Crenshaw v. Roy C. Seeley Co.

19 P.2d 50, 129 Cal. App. 627, 1933 Cal. App. LEXIS 1111
CourtCalifornia Court of Appeal
DecidedFebruary 16, 1933
DocketDocket No. 8659.
StatusPublished
Cited by6 cases

This text of 19 P.2d 50 (Crenshaw v. Roy C. Seeley Co.) is published on Counsel Stack Legal Research, covering California Court of Appeal primary law. Counsel Stack provides free access to over 12 million legal documents including statutes, case law, regulations, and constitutions.

Bluebook
Crenshaw v. Roy C. Seeley Co., 19 P.2d 50, 129 Cal. App. 627, 1933 Cal. App. LEXIS 1111 (Cal. Ct. App. 1933).

Opinion

SPENCE, J.

Plaintiff, as administrator of the estate of L. 0. Crenshaw, deceased, sought an accounting of profits alleged to have been realized through the sale of the property held in trust for the deceased. From a judgment in favor of plaintiff and against the defendant Roy C. Seeley in the sum of $7,745, said defendant appeals.
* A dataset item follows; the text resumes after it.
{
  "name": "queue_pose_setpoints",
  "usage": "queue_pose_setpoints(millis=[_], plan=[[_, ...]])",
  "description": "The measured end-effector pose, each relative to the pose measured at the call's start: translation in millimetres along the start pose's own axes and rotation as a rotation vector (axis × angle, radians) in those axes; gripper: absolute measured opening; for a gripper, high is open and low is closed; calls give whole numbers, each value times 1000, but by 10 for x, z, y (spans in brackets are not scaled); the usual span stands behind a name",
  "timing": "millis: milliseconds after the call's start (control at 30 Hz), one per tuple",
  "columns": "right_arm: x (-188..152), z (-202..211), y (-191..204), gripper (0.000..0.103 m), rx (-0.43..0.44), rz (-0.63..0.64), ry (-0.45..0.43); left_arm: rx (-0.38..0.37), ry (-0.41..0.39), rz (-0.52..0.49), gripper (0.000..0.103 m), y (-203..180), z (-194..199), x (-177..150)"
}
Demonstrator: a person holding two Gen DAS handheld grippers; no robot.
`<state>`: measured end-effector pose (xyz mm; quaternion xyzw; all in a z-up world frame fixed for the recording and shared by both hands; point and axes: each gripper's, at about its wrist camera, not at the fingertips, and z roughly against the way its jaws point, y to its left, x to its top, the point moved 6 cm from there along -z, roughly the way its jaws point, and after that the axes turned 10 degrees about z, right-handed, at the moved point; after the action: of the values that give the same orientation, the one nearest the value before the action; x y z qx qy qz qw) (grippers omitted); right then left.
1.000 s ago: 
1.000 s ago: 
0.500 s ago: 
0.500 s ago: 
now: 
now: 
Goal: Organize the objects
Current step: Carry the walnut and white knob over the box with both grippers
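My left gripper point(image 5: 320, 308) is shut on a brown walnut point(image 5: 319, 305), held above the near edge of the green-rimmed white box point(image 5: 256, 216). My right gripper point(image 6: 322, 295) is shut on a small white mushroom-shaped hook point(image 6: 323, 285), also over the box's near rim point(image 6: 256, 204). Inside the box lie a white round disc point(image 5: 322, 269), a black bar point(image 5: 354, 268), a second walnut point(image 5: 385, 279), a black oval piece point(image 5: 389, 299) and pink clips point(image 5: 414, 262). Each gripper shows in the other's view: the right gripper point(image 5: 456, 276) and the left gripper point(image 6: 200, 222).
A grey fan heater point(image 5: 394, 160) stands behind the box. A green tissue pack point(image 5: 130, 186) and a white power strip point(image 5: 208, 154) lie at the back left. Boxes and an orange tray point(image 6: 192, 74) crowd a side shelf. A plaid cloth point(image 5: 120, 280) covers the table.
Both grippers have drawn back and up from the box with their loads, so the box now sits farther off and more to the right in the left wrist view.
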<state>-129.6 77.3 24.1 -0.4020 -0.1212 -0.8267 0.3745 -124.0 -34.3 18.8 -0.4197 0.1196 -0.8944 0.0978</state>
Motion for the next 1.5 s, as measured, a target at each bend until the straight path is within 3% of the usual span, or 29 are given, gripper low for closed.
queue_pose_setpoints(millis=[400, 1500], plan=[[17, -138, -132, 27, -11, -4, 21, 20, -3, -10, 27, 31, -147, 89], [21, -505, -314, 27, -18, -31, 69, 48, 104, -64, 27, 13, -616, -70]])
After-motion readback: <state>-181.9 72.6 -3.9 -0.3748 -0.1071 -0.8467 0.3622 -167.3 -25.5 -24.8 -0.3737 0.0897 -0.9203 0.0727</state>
The declaration of trust executed on February 19, 1924, reads as follows:

“Know All Men by These Presents: That Roy C. Seeley Co., a corporation organized and existing under and by virtue of the laws of the State of California, with its principal place of business in Los Angeles, California, does hereby admit, certify and declare that there has been conveyed to it the following described property, situate in the County of Los Angeles, State of California, to wit:
“The Southwest one-quarter of the Southeast one-quarter, and the south one-half of the northeast one-quarter of Section One (1), Township 3 South, Range 15 West, S. B. B. & M. , in the Rancho Sausal Redondo, in the City and County of Los Angeles, California, and it holds the following described interest in and to said property in trust for L. O. Crenshaw, of Los Angeles, California.
*630 “1. That the said L. 0. Crenshaw shall be entitled to one-fourth (1/4) of any and all proceeds arising from the sale, leasing or other disposition of said property, or any portion thereof, after the said Roy C. Seeley Co. shall have received therefrom such sums as have been expended by it in the acquisition of said property, and any and all interest expended by it by reason of the Trust Deed existing thereon, and any and all expenditures for carrying charges in connection therewith, it being understood and agreed that the purchase price of said property was the sum of Thirty-six Thousand Dollars ($36,000.00) Twelve Thousand Dollars ($12,000.00) of which was paid by said Roy C. Seeley Co. in cash, and that the balance thereof is represented by a Trust Deed upon said property in the principal sum of Twenty four thousand Dollars ($24,000.00) due on or before three (3) years from the date thereof, and bearing interest at the rate of seven per cent (7%) per annum, payable semi-annually.
“2. It is understood and agreed that Roy C. Seeley Co. shall have absolute control of said property, and may 'lease, sell or otherwise dispose of said property, or any portion thereof, or any right, title or interest therein as it may deem advisable, provided, however, that in the event of the death of Roy C. Seeley or in the event that Roy C. Seeley should cease to own more than one-half of the stock of Roy C. Seeley Co., and shall cease to own more than one-half of the stock of any corporation owning more than one-half of the stock of Roy C. Seeley Co., then L. O. Crenshaw shall have the right, upon demand, to have conveyed to him a one-fourth (%J undivided interest in and to said property and a one-fourth (%) undivided interest in and to any and all leases or agreements in connection with said property made by said Roy C. Seeley Co., upon payment to said Roy C. Seeley Co., of one-fourth (1/4) of all moneys due it by reason of the moneys expended by it in the acquisition of said property, and in payment of interest and carrying charges in connection therewith, and from and after such time, the right of said Roy C. Seeley Co. to sell, lease or dispose of said property, or any portion thereof, without the consent of. L. O. Crenshaw, shall cease and terminate.
*631 “In Witness Whereof the Roy C. Seeley Co. has caused this agreement to be executed by its duly authorized officers this 19th day of February, 1924.
“Roy C. Seeley Co.
“By (Signed) Roy C. Seeley
“President
“Daisy McIntyre
‘1 Secretary
“February 19, 1924.
“I hereby accept the foregoing Declaration as evidence of my interest in and to the land described therein.
“(Signed) L. 0. Crenshaw.’’

The name of the corporation was thereafter changed to the Roy C. Seeley Holding Company, but we will refer to it herein as the Seeley Company. L. 0. Crenshaw died in August, 1924, and shortly thereafter his widow was appointed executrix. In January, 1929, she resigned as such executrix and plaintiff George L. Crenshaw was appointed administrator.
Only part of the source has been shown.